Meet Gladia, a French AI startup that desires to vary how corporations work together with audio information. The corporate develops an audio transcription software programming interface (API) which you can combine with different merchandise and is meant to work a lot better than what’s out there on the market. And this tech basis unlocks new use circumstances round audio.
In case you’re accustomed to audio transcription APIs, you recognize that large cloud suppliers have already got their very own APIs. There’s Google’s speech-to-text API, Amazon Transcribe, Microsoft’s Speech to Text, and so forth. They work nicely, however they’re costly, sluggish and don’t have a ton of options.
Gladia’s co-founder and CEO Jean-Louis Quéguiner, who was the previous head of AI for OVHcloud and co-founded the corporate with Jonathan Soto, instructed me about among the limitations with present APIs. In keeping with him, there are three ache factors with present merchandise. First, in the case of costs, transcribing an hour of audio typically prices $1.50 to $2 an hour.
Second, the output isn’t all the time very dependable as some languages work nicely whereas others are barely supported. In the case of superior options, if folks communicate in a number of languages, likelihood is the API merely received’t be capable of discover the language change and transcribe the audio in a couple of language.
Third, transcription APIs are sluggish. It may well take greater than quarter-hour to transcribe an hour of audio. That’s superb in the event you don’t want transcriptions immediately, however it signifies that you received’t be capable of use these APIs in some industries.
Whisper’s whisperer
Gladia is predicated on Whisper, OpenAI’s open supply transcription mannequin. “We began from Whisper. We haven’t reinvented the wheel, however we listened to our prospects they usually instructed us: ‘What I would like is one thing that works in addition to Whisper,’” Jean-Louis Quéguiner instructed me.
However Whisper isn’t excellent. The vanilla model continues to be fairly sluggish, so Gladia has spent lots of time turning Whisper into a quick and responsive transcription mannequin. That’s not the one problem.
“Half of Whisper is GPT-2. You’ve seen LLMs and ChatGPT, it tends to hallucinate. We’ve accomplished lots of work to keep away from hallucination issues too,” Quéguiner stated.
Particularly, he instructed me that Whisper has been educated on closed captions that you could find on the web, equivalent to on YouTube. OpenAI’s mannequin tends to listen to frequent phrases which you can hear in on-line movies, equivalent to “in the event you loved this video, please like and subscribe.” There’s a mathematical overrepresentation of some sentences like this one and Gladia tries to repair these shortcomings.
Along with these modifications to Whisper and its implementation, Gladia additionally has some pre-processing and post-processing algorithms that enhance the tip outcomes.
Gladia guarantees that it will possibly transcribe an hour of audio for $0.61. And the transcription course of takes roughly 60 seconds. Its API can detect when there are a number of audio system, add timestamps, detect languages and change from one language to a different if wanted. Gladia additionally mechanically provides punctuation and casing.
Like most APIs, the tip result’s in JSON format. However Gladia additionally helps SRT and VTT recordsdata for corporations that wish to generate subtitles.

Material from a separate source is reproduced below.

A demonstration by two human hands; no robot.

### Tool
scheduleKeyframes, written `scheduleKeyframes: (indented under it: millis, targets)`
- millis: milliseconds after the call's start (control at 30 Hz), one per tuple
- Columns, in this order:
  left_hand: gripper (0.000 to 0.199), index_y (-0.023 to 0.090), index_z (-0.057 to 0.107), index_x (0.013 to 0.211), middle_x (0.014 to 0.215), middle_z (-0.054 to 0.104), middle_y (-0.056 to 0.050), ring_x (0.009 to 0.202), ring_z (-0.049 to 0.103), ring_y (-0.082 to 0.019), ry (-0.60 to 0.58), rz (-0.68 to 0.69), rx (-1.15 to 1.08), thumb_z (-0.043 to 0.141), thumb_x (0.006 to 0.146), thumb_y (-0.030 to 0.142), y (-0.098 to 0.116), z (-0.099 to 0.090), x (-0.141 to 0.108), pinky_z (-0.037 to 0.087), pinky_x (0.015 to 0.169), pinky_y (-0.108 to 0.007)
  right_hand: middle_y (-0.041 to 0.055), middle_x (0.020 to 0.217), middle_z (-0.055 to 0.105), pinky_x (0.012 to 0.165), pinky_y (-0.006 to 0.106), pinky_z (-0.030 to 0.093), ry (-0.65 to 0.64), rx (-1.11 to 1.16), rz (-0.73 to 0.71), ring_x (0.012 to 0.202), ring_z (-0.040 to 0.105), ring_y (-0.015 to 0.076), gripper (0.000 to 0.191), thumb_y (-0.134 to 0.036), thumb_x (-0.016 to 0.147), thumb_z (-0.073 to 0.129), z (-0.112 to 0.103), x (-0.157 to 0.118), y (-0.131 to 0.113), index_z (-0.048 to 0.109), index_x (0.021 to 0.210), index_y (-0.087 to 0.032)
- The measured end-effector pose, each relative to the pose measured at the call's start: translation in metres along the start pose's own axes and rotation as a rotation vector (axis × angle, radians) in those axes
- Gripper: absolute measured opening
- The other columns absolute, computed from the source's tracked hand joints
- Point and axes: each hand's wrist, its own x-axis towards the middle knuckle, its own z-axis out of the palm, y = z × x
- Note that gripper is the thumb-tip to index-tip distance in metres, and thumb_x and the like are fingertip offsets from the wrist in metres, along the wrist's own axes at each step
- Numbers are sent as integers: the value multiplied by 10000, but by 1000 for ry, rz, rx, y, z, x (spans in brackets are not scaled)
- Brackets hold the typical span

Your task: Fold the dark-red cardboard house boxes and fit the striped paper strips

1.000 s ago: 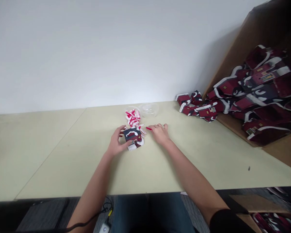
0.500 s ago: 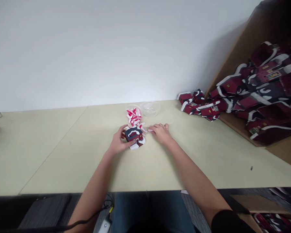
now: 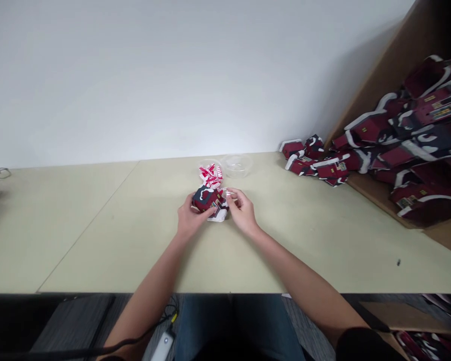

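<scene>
My left hand [image 3: 191, 216] is closed around the left side of a small model house [image 3: 206, 199], dark red with a dark roof and white snow-like trim. Its thumb lies across the house front. At the right side of the house, my right hand [image 3: 242, 208] pinches a small red-and-white striped piece [image 3: 228, 193] between thumb and fingers. Whether that piece touches the house I cannot tell. Just behind the house lies a heap of red-and-white striped pieces [image 3: 211, 175], in or by a clear shallow dish partly hidden under them.
A clear plastic bowl [image 3: 237, 165] stands behind my right hand. Several red houses [image 3: 332, 170] lie at the back right, beside a cardboard box [image 3: 361, 95] full of more. Glasses [image 3: 2, 173] rest at the far left. A small dark bit [image 3: 399, 262] lies near the right front edge.
My right hand has lifted the striped piece from the table and brought it left to the house. My left hand has tilted the house, turning its front more upward.
</scene>
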Motion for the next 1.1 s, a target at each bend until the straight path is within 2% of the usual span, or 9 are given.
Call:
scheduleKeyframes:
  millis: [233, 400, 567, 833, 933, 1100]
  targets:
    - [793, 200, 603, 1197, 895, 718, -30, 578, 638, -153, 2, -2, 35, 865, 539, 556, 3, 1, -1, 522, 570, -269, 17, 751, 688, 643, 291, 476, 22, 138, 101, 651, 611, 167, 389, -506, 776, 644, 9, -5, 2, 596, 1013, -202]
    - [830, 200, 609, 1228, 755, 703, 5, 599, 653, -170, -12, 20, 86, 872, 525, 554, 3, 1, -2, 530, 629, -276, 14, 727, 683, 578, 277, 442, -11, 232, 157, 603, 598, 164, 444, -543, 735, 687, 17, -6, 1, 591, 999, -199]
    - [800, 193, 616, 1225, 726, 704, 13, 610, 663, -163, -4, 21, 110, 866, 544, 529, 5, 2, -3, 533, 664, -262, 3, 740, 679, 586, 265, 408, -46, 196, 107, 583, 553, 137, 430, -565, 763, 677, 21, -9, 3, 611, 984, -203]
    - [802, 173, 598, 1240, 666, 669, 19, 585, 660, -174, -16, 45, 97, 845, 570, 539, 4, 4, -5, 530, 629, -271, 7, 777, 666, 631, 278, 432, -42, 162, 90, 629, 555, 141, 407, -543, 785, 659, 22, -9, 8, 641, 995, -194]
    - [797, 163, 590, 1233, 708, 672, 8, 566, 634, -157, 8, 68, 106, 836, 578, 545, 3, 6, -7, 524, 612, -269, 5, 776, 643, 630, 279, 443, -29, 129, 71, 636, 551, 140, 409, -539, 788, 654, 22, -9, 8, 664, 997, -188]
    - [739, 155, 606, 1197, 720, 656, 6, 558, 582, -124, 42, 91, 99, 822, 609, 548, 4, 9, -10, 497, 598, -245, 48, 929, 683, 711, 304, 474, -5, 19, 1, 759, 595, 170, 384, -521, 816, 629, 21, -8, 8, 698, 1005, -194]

I created an account and uploaded an audio recording of an interview to see how Gladia works. It took a bit extra time than anticipated however it was undoubtedly a lot sooner than Google’s or Azure’s speech-to-text APIs.
The consequence wasn’t flawless, however it was extraordinarily good — it understood acronyms and technical phrases. I opened the identical audio file in Aiko, a Mac app developed by Sindre Sorhus that allows you to transcribe audio file regionally utilizing Whisper. As anticipated, the output was near Gladia’s output — however Gladia was a lot sooner than operating Aiko on my MacBook Professional.

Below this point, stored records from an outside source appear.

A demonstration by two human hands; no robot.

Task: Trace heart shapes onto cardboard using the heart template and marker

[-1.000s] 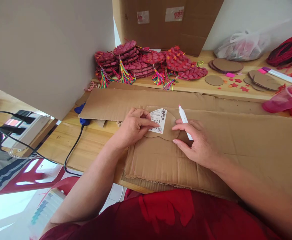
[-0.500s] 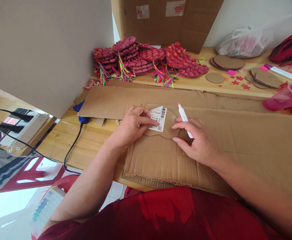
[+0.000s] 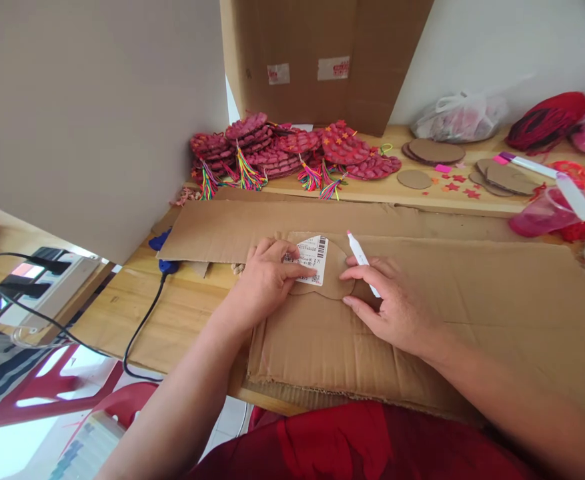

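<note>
Your left hand [image 3: 268,277] bends over the cardboard cutout [image 3: 337,267], can't tell if it's pinching. Your right hand [image 3: 395,303] grips the marker [image 3: 357,250] beside it.

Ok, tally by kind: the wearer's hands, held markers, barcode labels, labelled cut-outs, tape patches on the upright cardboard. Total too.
Hands: 2 (left hand, right hand)
Held marker: 1
Barcode label: 1
Labelled cut-out: 1
Tape patches on the upright cardboard: 2
Total: 7
</note>
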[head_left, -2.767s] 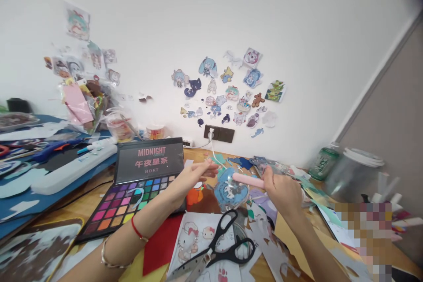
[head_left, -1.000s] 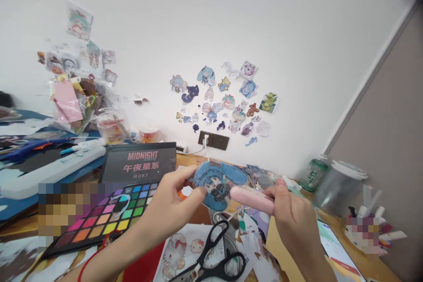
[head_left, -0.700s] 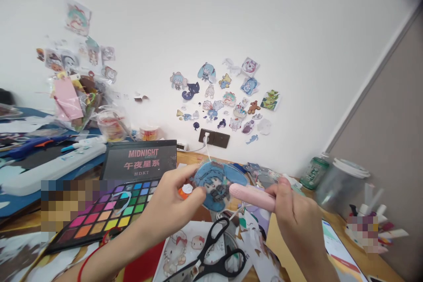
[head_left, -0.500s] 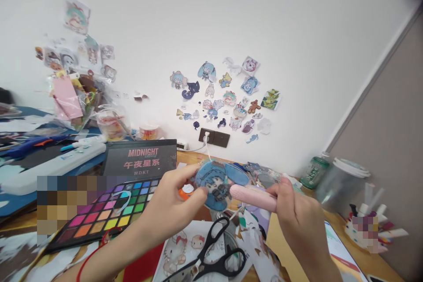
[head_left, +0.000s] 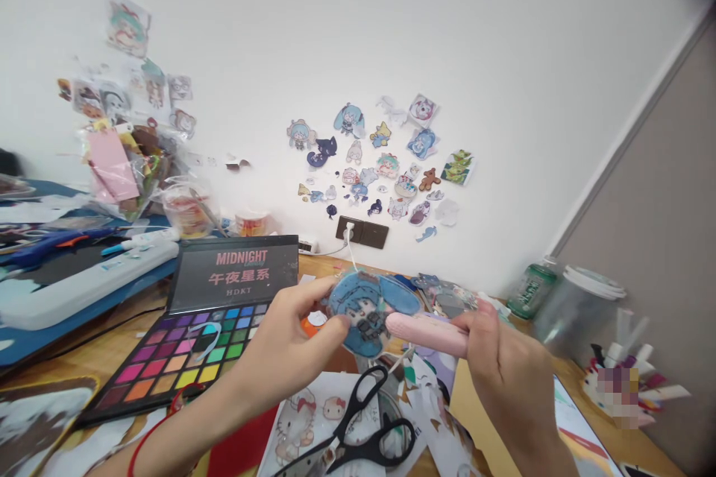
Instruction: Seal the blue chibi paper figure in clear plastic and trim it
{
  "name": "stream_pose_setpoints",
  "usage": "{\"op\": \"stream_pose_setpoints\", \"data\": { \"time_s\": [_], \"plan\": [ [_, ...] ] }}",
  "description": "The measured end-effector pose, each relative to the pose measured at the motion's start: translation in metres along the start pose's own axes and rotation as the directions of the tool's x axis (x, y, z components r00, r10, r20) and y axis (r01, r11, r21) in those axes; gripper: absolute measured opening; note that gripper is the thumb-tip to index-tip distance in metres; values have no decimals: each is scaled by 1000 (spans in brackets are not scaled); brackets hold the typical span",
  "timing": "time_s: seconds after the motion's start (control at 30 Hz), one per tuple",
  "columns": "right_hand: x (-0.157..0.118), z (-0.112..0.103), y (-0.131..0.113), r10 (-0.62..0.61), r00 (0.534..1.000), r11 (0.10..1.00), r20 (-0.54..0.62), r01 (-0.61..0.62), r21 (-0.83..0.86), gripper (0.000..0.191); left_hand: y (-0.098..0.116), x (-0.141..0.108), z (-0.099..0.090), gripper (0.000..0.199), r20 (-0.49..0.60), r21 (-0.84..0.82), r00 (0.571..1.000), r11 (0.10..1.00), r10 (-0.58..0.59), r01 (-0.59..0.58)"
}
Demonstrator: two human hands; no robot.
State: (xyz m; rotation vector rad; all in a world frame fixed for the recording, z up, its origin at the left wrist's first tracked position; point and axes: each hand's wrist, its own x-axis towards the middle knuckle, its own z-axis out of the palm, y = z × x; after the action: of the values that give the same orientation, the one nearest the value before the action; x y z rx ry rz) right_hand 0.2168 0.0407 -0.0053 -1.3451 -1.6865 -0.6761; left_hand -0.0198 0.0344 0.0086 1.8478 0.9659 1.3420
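My left hand [head_left: 296,335] pinches the left edge of a flat cutout [head_left: 358,294] of a blue-haired cartoon figure, thumb in front. The cutout looks glossy and is held up facing me. In my right hand [head_left: 506,373] is a pink stick-shaped tool [head_left: 430,335] with a rounded end, its exact kind unclear. That end points left and overlaps the cutout's right side; whether they touch I cannot tell. Black-handled scissors [head_left: 353,417] lie just below, over a sheet of cartoon cat drawings [head_left: 296,428].
An eyeshadow palette [head_left: 184,365] stands open on the left, a pale blue strip across its pans. Paper scraps [head_left: 433,417] lie below my right hand. A green bottle [head_left: 531,287], a clear tub [head_left: 582,309] and a pen holder [head_left: 609,387] stand right. Stickers [head_left: 388,164] dot the wall.
The pink tool's rounded end has shifted very slightly left. Both hands keep their grips, and the cutout stays almost in the same place.
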Motion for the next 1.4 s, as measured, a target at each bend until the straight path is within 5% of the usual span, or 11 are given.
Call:
{"op": "stream_pose_setpoints", "data": {
  "time_s": [0.13, 0.27, 0.47, 0.63, 0.77, 1.0, 1.2, 1.4],
  "plan": [
    [-2, 0, 0, -50, 995, 998, -87, 47, -34, 56, 2, 2, -2, 17, 11, -18, 1000, 1000, -24, 24],
    [-1, 1, -1, -252, 956, 968, -151, 251, -28, 47, 7, 2, -5, 34, 36, 173, 999, 985, 8, -14],
    [2, 1, -4, -425, 888, 899, -173, 436, 28, 38, 7, -6, -15, 31, 42, 426, 986, 889, 164, -166],
    [0, 7, -9, -476, 868, 873, -142, 486, 44, 39, 7, -12, -8, 33, 271, 600, 942, 731, 197, -325],
    [-1, 11, -11, -523, 846, 850, -102, 527, 10, 39, 5, -10, -1, 14, 345, 638, 933, 702, 106, -316],
    [-2, 19, -15, -576, 815, 815, -72, 579, 36, 40, -3, -8, 3, 13, 392, 702, 919, 661, -47, -265],
    [-4, 29, -9, -603, 797, 796, -18, 604, 43, 43, -17, -9, 15, 16, 442, 692, 897, 643, -18, -328],
    [-8, 31, -10, -637, 770, 769, 44, 631, 101, 41, -25, -4, 17, 21, 603, 627, 798, 620, -3, -472]
  ]
}}
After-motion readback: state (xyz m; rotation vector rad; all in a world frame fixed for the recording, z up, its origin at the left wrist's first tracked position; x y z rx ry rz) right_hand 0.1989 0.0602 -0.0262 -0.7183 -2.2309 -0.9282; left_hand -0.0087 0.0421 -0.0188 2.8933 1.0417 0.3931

General, Gladia was the very best transcription API I’ve ever used.
Changing into an audio intelligence API
The corporate presently works with name middle corporations, digital assembly providers, and video publishers, together with Claap, Livestorm and Selectra.
Gladia raised a $4 million seed spherical in a funding spherical led by New Wave. Different buyers embrace Sequoia, Cocoa and enterprise angels, equivalent to Solomon Hykes, Pierre Betouin, Miroslaw Klaba and Alexandre Berriche.
Having a rock-solid transcription API is simply the first step for Gladia. The corporate hopes that it will possibly then construct options on prime of this robust technical basis.
As an example, after an audio file has been transcribed, Gladia can translate textual content into one other language. Mixed with word-level timestamps, it signifies that an organization can add an audio file and get subtitles in dozens of languages in only a few minutes.
Sooner or later, the corporate hopes that it will possibly summarize the content material of an audio file, categorize content material into a number of subject classes, create chapters mechanically, conduct sentiment evaluation and extra.
“Our longer-term imaginative and prescient is to maneuver from 2D to 3D information. Audio is fairly flat, and the thought is to enhance it with intelligence,” Quéguiner stated. “We expect that transcription will develop into a commodity. However we expect that what’s going to matter extra is the choices we’re going so as to add.”